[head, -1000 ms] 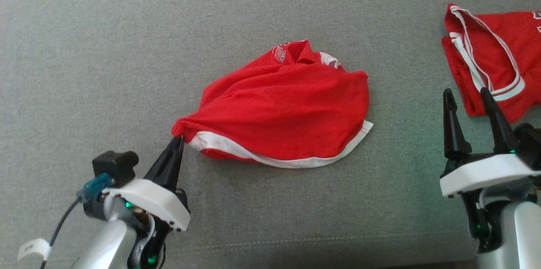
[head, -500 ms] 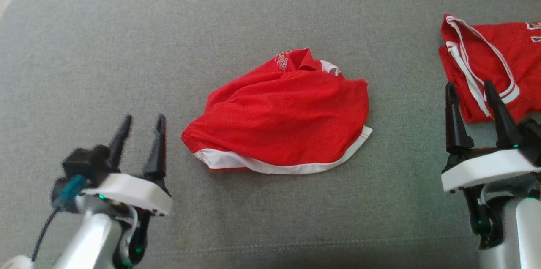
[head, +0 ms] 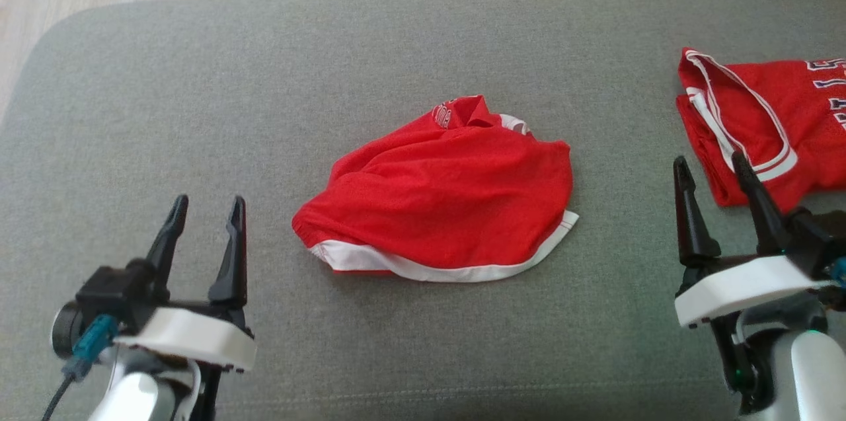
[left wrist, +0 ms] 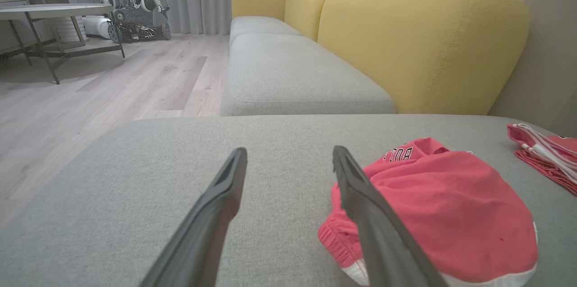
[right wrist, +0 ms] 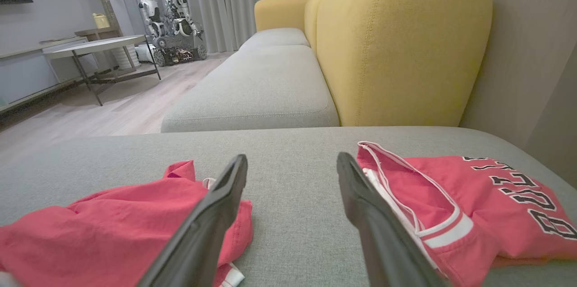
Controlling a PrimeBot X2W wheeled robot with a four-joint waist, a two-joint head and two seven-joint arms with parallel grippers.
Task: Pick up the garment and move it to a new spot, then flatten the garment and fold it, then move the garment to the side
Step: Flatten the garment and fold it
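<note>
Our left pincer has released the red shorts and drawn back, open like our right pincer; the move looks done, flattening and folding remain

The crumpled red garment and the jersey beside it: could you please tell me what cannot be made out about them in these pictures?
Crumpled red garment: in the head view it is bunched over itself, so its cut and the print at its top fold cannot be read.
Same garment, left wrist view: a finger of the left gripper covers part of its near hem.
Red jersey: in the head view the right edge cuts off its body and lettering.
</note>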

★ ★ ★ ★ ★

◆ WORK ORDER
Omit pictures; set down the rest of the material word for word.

◆ SOLUTION TO THIS EXERCISE
[head, -1000 ms] 
[head, -500 ms] 
[head, +0 ms] 
[left wrist, +0 ms] 
[right wrist, +0 ms] 
Controlling a PrimeBot X2W wheeled robot with a four-joint waist, a two-joint head and two seven-joint arms with parallel grippers.
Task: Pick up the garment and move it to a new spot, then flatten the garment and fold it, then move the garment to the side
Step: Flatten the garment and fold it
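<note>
Our left pincer has released the red shorts and drawn back, open like our right pincer; the move looks done, flattening and folding remain

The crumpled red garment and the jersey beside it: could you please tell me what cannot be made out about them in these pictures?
Crumpled red garment: in the head view it is bunched over itself, so its cut and the print at its top fold cannot be read.
Same garment, left wrist view: a finger of the left gripper covers part of its near hem.
Red jersey: in the head view the right edge cuts off its body and lettering.
</note>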

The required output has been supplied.